6. A combination range comprising:

a housing for said combination range;

an oven wall defining an oven cavity;

said housing and said oven wall defining an air space therebetween which surrounds said oven cavity;

an oven door operatively connected to said housing for providing a closure for said oven cavity;

a microwave generating means provided for cooking purposes when operating in a microwave mode, said microwave generating means being disposed in said air space;

a secondary heat source means disposed within the oven cavity for cooking in a secondary cooking mode other than the microwave cooking mode and being capable to heat said oven cavity up to an elevated, high temperature;

fan means for providing a forced air flow of ambient air within the oven cavity and said air space;

selection means for selectively energizing the microwave generating means or the secondary heat source;

damper means for precluding the introduction of said forced air flow within the oven cavity in the secondary cooking mode and allowing the flow of said forced air flow in said air space, which surrounds said oven cavity, in the secondary cooking mode for cooling at least said microwave generating means;

a heat insulating member disposed adjacent to said oven wall for preventing the leakage of heat energy therethrough and to protect said microwave generating means when said secondary heat source is energized;

said air space being in communication with an inlet opening disposed downstream of said fan means wherein ambient air is drawn into said air space by said fan means to first cool the exterior surface of said heat insulating member;

said damper means being disposed within a passageway in communication with said air space to selectively direct said ambient air into said oven cavity when said combination range is operating in said microwave mode and said damper means being closed to circulate said ambient air through said air space when said combination range is operating in said secondary cooking mode; and

a discharge air duct being disposed upstream of said damper means, said discharge air duct being closed by said damper means when said combination range is operating in said microwave mode and being open to circulate said ambient air through said air cavity when said combination range is operating in said secondary cooking mode;

said discharge air duct being in communication with an outlet opening in said outer housing, said oven cavity including a discharge opening being in communication with said outlet opening, and a partition wall disposed adjacent to said outlet opening for separating said discharge air duct and said discharge opening from each other, said partition wall includes a plurality of apertures adapted to reduce a backward flow of said circulated ambient air towards said oven cavity.

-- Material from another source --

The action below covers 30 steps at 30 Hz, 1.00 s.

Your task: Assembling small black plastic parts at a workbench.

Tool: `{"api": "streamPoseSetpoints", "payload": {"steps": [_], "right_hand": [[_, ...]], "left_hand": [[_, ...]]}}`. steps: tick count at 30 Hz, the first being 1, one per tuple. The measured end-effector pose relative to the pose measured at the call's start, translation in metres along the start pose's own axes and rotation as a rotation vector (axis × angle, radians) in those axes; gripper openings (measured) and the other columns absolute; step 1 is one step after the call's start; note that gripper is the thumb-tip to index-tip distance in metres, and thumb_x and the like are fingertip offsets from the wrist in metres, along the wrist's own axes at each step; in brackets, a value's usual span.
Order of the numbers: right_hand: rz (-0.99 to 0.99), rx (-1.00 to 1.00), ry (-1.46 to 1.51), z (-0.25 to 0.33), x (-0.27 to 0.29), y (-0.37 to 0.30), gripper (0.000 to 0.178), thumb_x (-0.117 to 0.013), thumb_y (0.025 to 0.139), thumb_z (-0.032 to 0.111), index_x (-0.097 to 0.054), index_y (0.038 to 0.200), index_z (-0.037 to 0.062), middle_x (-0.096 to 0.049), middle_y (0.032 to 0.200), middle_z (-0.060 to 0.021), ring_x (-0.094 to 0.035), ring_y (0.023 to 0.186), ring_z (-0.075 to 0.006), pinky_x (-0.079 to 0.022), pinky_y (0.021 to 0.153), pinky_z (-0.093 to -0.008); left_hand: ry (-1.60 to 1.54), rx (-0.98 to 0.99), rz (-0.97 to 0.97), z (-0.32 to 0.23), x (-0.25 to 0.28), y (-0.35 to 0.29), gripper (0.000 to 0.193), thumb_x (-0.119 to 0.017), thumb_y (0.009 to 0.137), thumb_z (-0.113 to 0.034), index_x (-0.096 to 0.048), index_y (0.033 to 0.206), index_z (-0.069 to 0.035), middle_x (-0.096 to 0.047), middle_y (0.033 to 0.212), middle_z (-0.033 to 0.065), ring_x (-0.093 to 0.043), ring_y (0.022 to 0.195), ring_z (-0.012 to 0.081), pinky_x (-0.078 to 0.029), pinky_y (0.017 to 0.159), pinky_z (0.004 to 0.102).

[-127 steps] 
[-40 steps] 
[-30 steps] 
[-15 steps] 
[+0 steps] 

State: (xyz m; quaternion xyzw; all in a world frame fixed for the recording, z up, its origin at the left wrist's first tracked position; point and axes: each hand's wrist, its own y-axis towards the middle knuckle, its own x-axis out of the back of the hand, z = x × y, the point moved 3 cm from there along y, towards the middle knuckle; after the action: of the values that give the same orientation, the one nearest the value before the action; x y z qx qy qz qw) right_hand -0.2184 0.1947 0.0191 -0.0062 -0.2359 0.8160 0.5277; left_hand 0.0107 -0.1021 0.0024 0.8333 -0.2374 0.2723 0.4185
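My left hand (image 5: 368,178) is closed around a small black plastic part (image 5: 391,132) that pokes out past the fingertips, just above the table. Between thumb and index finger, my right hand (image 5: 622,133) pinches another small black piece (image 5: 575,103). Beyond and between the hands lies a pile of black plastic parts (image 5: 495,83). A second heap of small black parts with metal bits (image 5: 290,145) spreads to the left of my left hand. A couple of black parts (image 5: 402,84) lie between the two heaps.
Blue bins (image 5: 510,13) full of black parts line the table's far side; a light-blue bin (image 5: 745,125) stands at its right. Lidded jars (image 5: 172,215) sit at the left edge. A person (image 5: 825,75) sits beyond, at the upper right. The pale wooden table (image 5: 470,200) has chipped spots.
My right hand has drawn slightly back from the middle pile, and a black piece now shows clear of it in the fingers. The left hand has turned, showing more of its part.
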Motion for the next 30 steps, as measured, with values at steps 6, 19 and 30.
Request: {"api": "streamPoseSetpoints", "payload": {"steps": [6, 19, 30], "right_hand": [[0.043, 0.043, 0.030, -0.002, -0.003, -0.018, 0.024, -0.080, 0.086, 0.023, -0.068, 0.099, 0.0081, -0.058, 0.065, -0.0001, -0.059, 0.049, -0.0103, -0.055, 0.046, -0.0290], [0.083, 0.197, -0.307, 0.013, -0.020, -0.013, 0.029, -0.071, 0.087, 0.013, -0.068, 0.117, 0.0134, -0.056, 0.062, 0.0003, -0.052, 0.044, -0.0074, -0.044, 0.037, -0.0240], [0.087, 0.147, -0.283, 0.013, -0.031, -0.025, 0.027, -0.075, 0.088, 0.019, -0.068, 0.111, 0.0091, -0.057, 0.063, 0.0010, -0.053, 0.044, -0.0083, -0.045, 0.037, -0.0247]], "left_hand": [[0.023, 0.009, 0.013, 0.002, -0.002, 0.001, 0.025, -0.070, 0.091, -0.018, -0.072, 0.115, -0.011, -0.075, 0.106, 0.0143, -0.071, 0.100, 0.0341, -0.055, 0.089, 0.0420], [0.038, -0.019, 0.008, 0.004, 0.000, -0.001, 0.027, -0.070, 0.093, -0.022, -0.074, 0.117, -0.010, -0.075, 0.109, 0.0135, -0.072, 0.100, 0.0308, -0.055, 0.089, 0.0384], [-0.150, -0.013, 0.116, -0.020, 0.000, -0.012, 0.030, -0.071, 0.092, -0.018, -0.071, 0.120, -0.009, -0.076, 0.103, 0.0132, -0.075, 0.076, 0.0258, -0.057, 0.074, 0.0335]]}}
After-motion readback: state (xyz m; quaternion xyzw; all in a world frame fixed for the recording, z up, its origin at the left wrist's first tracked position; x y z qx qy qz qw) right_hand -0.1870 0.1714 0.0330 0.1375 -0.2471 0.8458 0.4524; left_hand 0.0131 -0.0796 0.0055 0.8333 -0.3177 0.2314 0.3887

7. A combination range of claim 6, wherein a temperature sensor is secured on the oven wall to detect the oven temperature in the electric heating mode.

8. A combination range according to claim 6, wherein said inlet opening is disposed in a lower base portion of said outer housing.

9. A combination range according to claim 6, said discharge opening of said oven cavity being adapted to permit circulation and discharge of said ambient air within said oven cavity when said combination range is operating in said microwave mode and being adapted to permit the discharge of smoke or vapor from the oven cavity when said combination range is operating in said secondary cooking mode.

10. A combination range according to claim 6, wherein said microwave generating means is disposed within said air cavity between said fan means and said damper means so that said circulated ambient air cools said microwave generating means when said combination range is operating in either said microwave mode or said secondary cooking mode.